# pinfish pinfish everywhere



## stevesmi (Mar 15, 2012)

what is going on lately on the surf? the damn bait stealers are everywhere.. went the last 2 days and caught about 50 pinfish.. a couple were actually decently sized. is this normal for this time of year or should i try another location? i'm fishing near the pcola pier


----------



## bigrick (Sep 29, 2010)

use them for bait


----------



## stevesmi (Mar 15, 2012)

bigrick said:


> use them for bait


i've used them for bait before with zero success

you recommend cutting them up and throwing them out there?


----------



## bigrick (Sep 29, 2010)

I'd keep it alive, unless you're pompano/whiting fishing .


----------



## Magic Mike (Jun 30, 2009)

bigrick said:


> I'd keep it alive, unless you're pompano/whiting fishing .


+1 - Bull reds like um


----------



## bigrick (Sep 29, 2010)

pinfish are one of my favorite baits inshore and offshore


----------



## chaps (Aug 31, 2009)

bigrick said:


> pinfish are one of my favorite baits inshore and offshore



+1!


----------



## oxbeast1210 (Jun 21, 2010)

We need a trash/ bait fish tournamemt ..
im confident i would do well..

Sent from samsung Galaxy note using Forum Runner


----------



## Lyin Too (Aug 31, 2009)

Clean em like bream and fry em up, umm good.


----------



## stevesmi (Mar 15, 2012)

^^^ i'm a bodybuilder so I am looking to fillet and bake the fish.. so pinfish do me no good.. whiting, pompano, mackerel are perfect for me so that is what i target usually. redfish would be wonderful, haven't caught one yet over here. 

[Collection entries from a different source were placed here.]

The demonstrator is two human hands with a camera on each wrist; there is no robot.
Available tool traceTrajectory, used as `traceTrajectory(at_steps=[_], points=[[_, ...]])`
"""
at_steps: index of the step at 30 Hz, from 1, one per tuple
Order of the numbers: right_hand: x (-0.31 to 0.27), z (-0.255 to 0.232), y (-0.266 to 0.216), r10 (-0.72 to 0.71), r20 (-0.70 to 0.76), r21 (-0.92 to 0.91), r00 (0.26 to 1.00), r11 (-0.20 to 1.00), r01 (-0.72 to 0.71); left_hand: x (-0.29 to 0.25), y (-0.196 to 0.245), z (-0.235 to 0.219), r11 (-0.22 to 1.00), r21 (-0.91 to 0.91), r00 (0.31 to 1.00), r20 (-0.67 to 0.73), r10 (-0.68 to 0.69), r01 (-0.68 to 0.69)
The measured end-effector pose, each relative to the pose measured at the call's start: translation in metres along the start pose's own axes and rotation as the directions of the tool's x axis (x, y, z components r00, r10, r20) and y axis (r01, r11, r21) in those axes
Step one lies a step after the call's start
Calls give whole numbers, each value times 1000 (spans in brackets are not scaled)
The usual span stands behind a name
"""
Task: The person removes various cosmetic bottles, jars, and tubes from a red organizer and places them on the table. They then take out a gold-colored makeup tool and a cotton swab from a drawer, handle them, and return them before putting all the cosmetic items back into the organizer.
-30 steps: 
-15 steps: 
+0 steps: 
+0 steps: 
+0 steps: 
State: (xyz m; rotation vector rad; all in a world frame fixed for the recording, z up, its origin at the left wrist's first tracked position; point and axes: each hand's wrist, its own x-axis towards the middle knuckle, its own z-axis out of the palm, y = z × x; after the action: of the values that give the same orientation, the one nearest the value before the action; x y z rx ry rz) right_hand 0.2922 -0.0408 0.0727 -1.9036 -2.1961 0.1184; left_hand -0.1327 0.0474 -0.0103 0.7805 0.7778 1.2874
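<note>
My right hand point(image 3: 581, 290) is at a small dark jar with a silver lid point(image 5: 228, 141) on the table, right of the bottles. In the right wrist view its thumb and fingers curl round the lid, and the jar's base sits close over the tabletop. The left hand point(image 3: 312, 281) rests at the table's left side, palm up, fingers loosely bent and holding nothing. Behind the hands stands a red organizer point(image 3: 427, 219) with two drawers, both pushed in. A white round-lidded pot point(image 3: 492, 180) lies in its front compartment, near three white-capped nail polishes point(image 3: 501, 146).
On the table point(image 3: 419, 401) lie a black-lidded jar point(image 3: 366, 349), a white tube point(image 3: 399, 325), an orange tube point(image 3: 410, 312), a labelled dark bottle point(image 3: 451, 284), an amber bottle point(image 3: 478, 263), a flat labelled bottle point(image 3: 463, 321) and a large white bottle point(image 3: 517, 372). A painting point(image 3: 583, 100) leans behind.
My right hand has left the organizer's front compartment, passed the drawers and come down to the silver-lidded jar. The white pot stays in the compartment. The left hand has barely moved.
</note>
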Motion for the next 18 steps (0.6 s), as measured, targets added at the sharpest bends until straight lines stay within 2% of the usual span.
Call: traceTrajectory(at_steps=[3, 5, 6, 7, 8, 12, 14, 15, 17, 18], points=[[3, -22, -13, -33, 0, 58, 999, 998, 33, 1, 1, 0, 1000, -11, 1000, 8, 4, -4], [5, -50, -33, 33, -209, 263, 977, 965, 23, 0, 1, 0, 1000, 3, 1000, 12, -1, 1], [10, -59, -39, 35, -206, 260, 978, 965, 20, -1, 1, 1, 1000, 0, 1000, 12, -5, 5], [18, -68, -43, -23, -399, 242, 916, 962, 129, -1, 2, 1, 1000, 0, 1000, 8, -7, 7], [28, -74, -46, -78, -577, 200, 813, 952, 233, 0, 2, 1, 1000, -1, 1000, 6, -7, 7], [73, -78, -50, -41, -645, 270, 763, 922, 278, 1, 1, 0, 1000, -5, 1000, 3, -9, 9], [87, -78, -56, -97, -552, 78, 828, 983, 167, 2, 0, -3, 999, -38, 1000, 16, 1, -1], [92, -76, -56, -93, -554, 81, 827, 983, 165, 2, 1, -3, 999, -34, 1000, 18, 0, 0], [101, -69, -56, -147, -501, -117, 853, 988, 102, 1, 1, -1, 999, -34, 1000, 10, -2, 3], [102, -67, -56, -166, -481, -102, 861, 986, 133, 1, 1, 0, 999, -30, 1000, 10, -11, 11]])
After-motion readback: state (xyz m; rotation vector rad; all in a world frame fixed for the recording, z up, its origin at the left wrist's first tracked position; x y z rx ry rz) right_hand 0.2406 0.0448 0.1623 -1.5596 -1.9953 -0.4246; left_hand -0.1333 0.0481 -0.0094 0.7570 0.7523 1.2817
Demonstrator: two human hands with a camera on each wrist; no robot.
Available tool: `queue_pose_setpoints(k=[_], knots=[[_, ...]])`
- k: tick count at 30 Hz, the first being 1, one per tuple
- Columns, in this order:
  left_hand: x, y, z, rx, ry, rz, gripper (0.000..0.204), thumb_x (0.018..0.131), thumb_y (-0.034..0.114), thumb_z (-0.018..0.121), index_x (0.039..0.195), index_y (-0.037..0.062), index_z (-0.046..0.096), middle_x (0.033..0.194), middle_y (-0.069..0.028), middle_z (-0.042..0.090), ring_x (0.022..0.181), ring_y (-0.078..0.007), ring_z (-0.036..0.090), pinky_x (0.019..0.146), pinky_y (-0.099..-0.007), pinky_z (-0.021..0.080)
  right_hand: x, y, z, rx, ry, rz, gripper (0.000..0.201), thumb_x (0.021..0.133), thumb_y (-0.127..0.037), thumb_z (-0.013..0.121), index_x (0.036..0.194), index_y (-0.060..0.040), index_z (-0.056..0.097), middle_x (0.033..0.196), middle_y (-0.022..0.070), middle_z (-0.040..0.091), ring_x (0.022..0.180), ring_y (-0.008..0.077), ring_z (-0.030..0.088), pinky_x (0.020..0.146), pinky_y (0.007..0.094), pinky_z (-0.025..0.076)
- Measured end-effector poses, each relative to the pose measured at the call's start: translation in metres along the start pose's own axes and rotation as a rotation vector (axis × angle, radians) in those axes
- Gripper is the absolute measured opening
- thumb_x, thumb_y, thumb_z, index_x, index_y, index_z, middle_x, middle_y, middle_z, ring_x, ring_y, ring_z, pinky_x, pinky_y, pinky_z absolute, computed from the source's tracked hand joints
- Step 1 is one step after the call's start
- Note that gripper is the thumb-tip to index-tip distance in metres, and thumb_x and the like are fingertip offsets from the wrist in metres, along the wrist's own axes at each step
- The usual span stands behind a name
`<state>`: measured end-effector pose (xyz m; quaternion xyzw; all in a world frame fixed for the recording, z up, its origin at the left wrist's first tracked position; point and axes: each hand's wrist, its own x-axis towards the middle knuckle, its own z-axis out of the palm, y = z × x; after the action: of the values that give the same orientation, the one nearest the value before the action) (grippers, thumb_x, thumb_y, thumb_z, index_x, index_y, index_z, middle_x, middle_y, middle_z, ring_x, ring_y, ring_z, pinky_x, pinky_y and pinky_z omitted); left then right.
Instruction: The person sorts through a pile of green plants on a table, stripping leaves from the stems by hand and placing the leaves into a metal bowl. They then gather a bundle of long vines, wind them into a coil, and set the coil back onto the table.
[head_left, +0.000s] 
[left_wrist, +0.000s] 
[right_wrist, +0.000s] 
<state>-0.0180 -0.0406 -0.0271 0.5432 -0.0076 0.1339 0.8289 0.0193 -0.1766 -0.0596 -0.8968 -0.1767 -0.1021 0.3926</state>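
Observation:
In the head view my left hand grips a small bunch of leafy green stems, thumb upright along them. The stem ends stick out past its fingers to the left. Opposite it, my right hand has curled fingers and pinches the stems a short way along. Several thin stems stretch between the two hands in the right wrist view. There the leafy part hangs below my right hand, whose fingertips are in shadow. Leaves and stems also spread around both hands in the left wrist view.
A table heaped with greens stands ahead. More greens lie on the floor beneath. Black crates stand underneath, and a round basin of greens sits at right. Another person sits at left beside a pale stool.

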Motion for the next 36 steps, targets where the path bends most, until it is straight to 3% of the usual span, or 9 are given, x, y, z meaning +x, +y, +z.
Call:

i have no luck when i use pinfish for bait anywhere i go. but i do have a lot of luck catching them on cut bait! and when i use cut mullet the little buggers nip at them as well.


----------



## DustinE (Oct 27, 2010)

stevesmi said:


> ^^^ i'm a bodybuilder so I am looking to fillet and bake the fish.. so pinfish do me no good.. whiting, pompano, mackerel are perfect for me so that is what i target usually. redfish would be wonderful, haven't caught one yet over here.
> 
> i have no luck when i use pinfish for bait anywhere i go. but i do have a lot of luck catching them on cut bait! and when i use cut mullet the little buggers nip at them as well.


You should acquire a taste for ladyfish and catfish. If so I could guarantee you a free supply of protien. If your taste buds change let me know I will start keeping them for you. HA


----------



## JonnyT (Dec 2, 2007)

Chofers stay alive for a lonnnnnng time on a hook. Surf fishing - Redfish often find them.


----------